- **Requirement**: Locate the string "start" in the listing below. Copy every line where it is found.

- **Dataset content**:
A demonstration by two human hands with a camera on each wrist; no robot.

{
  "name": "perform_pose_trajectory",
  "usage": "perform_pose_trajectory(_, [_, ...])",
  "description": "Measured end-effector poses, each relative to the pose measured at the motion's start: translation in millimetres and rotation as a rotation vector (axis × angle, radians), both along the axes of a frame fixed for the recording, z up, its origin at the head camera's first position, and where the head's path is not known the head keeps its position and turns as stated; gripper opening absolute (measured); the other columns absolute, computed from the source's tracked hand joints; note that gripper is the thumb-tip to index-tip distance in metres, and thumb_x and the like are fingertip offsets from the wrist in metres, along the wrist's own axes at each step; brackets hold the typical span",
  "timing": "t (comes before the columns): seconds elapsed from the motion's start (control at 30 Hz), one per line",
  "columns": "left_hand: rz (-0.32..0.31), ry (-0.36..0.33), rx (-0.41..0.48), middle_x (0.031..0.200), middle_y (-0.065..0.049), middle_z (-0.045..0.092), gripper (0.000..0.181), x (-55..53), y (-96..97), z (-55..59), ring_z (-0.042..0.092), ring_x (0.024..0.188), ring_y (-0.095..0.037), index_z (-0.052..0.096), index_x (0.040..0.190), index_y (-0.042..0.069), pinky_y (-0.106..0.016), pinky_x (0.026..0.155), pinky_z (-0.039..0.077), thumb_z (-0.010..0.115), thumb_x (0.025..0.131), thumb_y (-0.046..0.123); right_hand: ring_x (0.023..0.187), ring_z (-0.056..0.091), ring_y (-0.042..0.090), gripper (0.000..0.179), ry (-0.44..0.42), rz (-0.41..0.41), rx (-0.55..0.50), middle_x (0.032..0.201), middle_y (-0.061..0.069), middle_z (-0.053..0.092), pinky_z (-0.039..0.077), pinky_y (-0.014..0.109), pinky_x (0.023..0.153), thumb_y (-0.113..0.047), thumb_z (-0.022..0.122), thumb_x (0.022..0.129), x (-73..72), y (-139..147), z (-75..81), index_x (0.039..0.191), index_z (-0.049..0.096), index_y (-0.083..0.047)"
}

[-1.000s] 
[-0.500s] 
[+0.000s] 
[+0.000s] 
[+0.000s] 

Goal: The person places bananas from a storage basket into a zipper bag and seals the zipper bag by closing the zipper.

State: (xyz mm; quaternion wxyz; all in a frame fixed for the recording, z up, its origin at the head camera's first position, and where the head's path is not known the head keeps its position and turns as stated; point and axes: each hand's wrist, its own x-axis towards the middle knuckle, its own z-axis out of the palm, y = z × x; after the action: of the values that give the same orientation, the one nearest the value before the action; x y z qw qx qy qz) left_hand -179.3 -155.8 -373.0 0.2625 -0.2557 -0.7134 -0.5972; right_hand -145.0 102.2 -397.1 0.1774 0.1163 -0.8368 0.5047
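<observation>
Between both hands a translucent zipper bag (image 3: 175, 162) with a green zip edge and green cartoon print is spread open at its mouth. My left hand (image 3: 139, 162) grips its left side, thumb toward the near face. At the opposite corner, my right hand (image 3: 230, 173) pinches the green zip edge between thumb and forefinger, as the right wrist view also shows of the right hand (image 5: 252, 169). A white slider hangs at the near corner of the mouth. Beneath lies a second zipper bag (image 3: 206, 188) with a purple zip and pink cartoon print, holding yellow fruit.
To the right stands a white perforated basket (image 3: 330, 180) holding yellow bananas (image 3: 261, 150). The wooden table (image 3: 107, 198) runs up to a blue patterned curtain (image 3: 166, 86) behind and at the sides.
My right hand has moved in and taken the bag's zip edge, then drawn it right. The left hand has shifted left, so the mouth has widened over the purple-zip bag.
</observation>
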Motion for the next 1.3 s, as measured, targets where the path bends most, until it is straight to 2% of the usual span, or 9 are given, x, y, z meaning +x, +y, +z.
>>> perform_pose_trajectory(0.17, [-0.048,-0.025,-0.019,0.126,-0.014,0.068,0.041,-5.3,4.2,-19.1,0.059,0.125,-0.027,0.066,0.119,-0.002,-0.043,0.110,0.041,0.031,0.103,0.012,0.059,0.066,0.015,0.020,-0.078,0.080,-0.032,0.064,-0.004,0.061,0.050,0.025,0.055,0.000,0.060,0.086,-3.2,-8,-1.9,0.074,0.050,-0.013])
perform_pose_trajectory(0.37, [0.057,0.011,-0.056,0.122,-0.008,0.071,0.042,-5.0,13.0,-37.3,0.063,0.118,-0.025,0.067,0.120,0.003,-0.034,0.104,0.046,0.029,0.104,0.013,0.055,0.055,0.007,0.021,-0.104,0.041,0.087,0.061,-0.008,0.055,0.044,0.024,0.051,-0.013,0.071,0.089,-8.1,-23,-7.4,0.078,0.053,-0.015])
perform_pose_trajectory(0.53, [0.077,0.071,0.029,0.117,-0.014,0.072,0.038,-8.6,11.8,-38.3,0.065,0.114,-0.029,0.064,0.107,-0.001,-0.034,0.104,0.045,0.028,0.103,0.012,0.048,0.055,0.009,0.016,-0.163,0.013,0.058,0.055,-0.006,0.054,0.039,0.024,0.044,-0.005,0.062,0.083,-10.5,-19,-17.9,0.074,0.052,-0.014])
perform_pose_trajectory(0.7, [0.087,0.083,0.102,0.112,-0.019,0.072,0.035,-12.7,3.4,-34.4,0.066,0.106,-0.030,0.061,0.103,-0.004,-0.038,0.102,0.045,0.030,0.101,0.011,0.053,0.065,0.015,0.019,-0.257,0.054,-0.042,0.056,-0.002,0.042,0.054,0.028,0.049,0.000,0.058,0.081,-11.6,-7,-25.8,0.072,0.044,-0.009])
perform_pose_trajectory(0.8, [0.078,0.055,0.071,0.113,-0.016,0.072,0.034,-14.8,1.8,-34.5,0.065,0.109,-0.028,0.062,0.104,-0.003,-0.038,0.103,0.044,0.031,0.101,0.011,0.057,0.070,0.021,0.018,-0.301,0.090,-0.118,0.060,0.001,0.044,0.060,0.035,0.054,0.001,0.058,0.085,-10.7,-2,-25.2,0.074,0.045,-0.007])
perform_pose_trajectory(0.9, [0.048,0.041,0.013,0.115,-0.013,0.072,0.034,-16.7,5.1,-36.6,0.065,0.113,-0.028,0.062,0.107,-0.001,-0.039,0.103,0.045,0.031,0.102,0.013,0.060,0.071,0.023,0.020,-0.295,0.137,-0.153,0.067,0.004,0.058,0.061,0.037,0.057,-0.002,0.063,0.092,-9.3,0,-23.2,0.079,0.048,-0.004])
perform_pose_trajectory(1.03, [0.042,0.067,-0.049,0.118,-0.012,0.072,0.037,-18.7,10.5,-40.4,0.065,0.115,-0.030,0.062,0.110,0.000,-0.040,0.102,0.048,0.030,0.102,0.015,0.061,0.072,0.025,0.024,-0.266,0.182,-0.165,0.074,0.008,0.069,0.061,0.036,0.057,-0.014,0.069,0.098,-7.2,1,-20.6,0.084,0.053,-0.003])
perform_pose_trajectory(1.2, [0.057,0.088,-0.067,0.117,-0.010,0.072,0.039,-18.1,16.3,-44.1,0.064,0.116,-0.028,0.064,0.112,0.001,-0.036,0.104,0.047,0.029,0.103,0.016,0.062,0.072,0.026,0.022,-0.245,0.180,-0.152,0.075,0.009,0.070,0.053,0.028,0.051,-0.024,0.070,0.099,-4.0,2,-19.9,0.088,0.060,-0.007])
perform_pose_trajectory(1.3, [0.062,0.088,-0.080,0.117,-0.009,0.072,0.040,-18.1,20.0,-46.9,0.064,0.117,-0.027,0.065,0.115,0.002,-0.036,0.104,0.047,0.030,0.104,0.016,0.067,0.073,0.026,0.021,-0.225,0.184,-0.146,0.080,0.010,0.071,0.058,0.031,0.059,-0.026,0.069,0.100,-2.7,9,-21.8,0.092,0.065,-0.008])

- **Task output**:
  "description": "Measured end-effector poses, each relative to the pose measured at the motion's start: translation in millimetres and rotation as a rotation vector (axis × angle, radians), both along the axes of a frame fixed for the recording, z up, its origin at the head camera's first position, and where the head's path is not known the head keeps its position and turns as stated; gripper opening absolute (measured); the other columns absolute, computed from the source's tracked hand joints; note that gripper is the thumb-tip to index-tip distance in metres, and thumb_x and the like are fingertip offsets from the wrist in metres, along the wrist's own axes at each step; brackets hold the typical span",
  "timing": "t (comes before the columns): seconds elapsed from the motion's start (control at 30 Hz), one per line",

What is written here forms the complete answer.